Mailing-List: contact dev-help@jackrabbit.apache.org; run by ezmlm
Precedence: bulk
Reply-To: dev@jackrabbit.apache.org
Received-SPF: pass (asf.osuosl.org: local policy)
From: "Ferdinand Chan" <ferdinand.chan@dcivision.com>
To: <dev@jackrabbit.apache.org>
References: <286825977104680910@unknownmsgid>
	 <510143ac0610090707u27eaabc9lcda6c7615049406f@mail.gmail.com>
 <9f929f1c0610101031l3d4672a8ob59c8a467b484710@mail.gmail.com>
In-Reply-To: <9f929f1c0610101031l3d4672a8ob59c8a467b484710@mail.gmail.com>
Subject: RE: About Issue JCR-546
Date: Wed, 11 Oct 2006 11:54:18 +0800
Message-ID: <028c01c6ece8$ed494e50$c7dbeaf0$@chan@dcivision.com>
MIME-Version: 1.0
Content-Type: text/plain;
	charset="us-ascii"
Content-Transfer-Encoding: 7bit
Thread-Index: AcbskmfzyspTAvR5StSL5caOv2xGvQAVj1+g
Content-Language: en-us

It seems that the problem is quite serious. Does anyone use Jackrabbit in
production environment which can successfully find an alternative way to
solve this problem?

I am working on a Content Management system which requires a lot of Content
I/O and a lot of versioning will take place.

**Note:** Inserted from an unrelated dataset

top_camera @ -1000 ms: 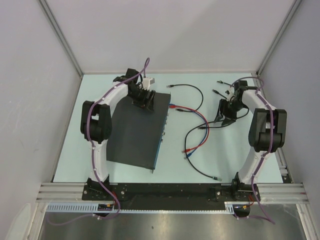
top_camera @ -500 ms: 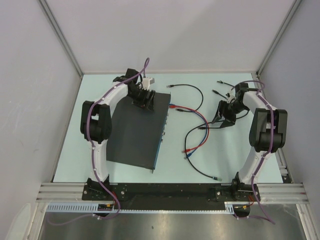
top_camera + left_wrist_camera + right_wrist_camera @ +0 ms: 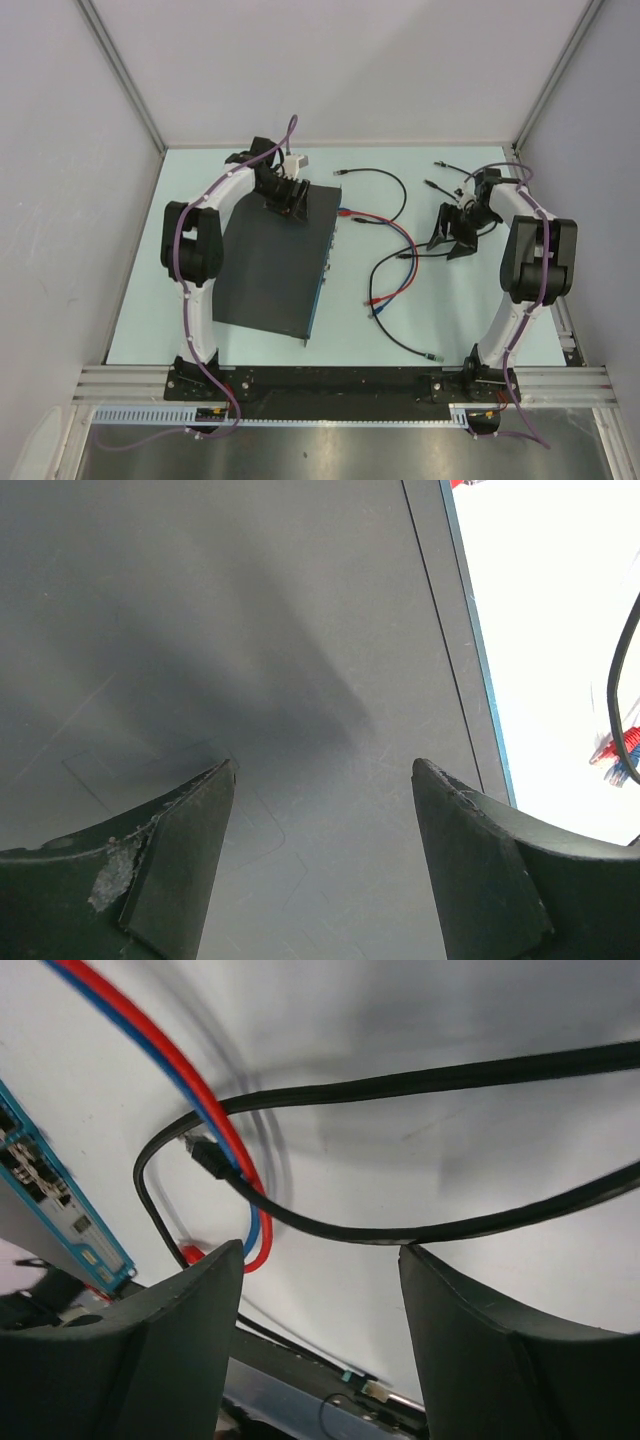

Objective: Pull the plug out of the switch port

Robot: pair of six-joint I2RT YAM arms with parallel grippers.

-----Original Message-----
From: Miro Walker [mailto:miro.walker@gmail.com] 
Sent: Wednesday, October 11, 2006 1:31 AM
To: dev@jackrabbit.apache.org
Subject: Re: About Issue JCR-546

> My best advice for now has been to explicitly synchronize on the 
> repository instance whenever you are doing versioning operations. Note 
> that you can still do normal read and write operations concurrently 
> with versioning, so this isn't as bad as it could be. Perhaps we 
> should put that synchronization inside the versioning methods until 
> the concurrency issues are solved...

The problem here is that "versioning operations" covers quite a lot.
For us the real nasty is cloning nodes between workspaces, as we've used a
content model that maps releases to workspaces. Publishing a release
therefore involves cloning an entire workspace (which takes a few 10s of
minutes). During this period no other write operations can take place.
Putting synchronisation code inside the versioning methods would mean that
the entire application locks up during this period, while having it outside
in our own app means that we can be a bit more flexible with how we handle
locking (e.g. use locks that timeout with an error rather than allowing the
application to be completely locked for 30-60 mins at a time).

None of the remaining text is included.